Nesse emaranhado de poder e controle, uma verdade incômoda se destaca: a geopolítica no Afeganistão nunca foi, e provavelmente nunca será, simples ou linear. Cada passo dado por uma nação ante as outras é meticulosamente analisado pelos mais altas esferas do poder, criando um deleite de movimentos e contramovimentos que não somente vão alterar a configuração do Afeganistão, mas podem ressoar em todas as regiões adjacentes. Com a imprevisibilidade da política da região se intensificando, observa-se que o verdadeiro desafio não é apenas a liberdade afegã, mas a segurança e integridade do Paquistão em meio a disputas territoriais que parecem eternamente fracassadas.

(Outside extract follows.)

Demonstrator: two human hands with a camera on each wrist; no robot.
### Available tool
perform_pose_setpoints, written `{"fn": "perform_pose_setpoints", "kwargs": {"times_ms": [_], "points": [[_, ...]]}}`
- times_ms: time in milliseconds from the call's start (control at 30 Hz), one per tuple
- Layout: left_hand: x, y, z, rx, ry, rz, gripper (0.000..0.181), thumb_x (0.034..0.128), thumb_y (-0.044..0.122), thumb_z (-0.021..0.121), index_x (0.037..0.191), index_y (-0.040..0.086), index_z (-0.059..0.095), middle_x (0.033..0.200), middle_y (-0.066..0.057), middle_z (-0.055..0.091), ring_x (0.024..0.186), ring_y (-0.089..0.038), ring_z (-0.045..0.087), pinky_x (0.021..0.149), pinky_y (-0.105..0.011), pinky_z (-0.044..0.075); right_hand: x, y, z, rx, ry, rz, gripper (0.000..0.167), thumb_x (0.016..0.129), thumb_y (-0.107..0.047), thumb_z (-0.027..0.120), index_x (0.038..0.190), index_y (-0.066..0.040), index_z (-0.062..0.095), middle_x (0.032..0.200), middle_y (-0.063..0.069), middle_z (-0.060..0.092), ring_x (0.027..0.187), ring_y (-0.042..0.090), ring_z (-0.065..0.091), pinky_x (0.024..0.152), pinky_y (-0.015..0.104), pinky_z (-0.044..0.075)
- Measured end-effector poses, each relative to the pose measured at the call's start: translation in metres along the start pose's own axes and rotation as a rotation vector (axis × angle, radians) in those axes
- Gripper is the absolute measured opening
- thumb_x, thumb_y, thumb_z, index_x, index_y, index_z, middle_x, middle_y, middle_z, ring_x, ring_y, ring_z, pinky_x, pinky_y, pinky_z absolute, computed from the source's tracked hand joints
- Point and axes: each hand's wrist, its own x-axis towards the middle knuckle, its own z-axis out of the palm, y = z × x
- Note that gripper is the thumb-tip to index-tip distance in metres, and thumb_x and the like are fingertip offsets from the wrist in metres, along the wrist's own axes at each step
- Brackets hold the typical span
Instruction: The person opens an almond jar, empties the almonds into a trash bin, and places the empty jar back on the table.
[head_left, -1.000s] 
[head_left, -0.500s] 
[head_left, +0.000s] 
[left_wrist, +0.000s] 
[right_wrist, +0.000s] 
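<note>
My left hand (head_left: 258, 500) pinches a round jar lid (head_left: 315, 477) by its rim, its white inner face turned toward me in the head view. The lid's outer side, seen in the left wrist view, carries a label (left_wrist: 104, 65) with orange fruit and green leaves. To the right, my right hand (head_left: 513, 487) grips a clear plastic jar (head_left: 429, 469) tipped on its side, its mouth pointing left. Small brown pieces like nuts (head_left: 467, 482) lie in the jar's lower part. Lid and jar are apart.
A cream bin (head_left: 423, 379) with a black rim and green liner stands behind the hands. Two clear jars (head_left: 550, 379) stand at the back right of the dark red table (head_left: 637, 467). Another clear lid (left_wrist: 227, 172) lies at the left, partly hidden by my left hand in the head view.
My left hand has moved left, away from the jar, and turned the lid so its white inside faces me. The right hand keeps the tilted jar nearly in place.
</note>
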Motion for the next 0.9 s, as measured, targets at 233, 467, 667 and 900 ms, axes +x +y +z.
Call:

Fontes: BBC News, Al Jazeera, The Guardian, Foreign Affairs, The New York Times
Resumo
O cenário geopolítico no Afeganistão se tornou uma vitrine de rivalidades entre Paquistão e Índia após a ascensão do Talibã. A relação entre esses países tem se tornado cada vez mais complexa, refletindo disputas territoriais históricas e a luta pela influência em um território estratégico. O Paquistão tem temido uma aliança entre Índia e Afeganistão, levando a um apoio ao Talibã como contrapeso regional. Com o Talibã no poder, o nacionalismo Pashtun se intensifica, gerando preocupações sobre possíveis reivindicações territoriais que poderiam ameaçar o Paquistão. A militarização da região também é uma preocupação, com a possibilidade de a Índia fornecer armas ao Talibã, o que poderia desencadear um ciclo de insegurança. O Paquistão, que inicialmente celebrou a vitória do Talibã, agora enfrenta incertezas sobre o apoio que o governo talibã realmente tem entre os afegãos. A narrativa de que o Afeganistão nunca foi uma colônia deve ser reavaliada, pois o país tem sido um campo de batalha para potências estrangeiras. A geopolítica afegã é complexa e imprevisível, com implicações para a segurança do Paquistão.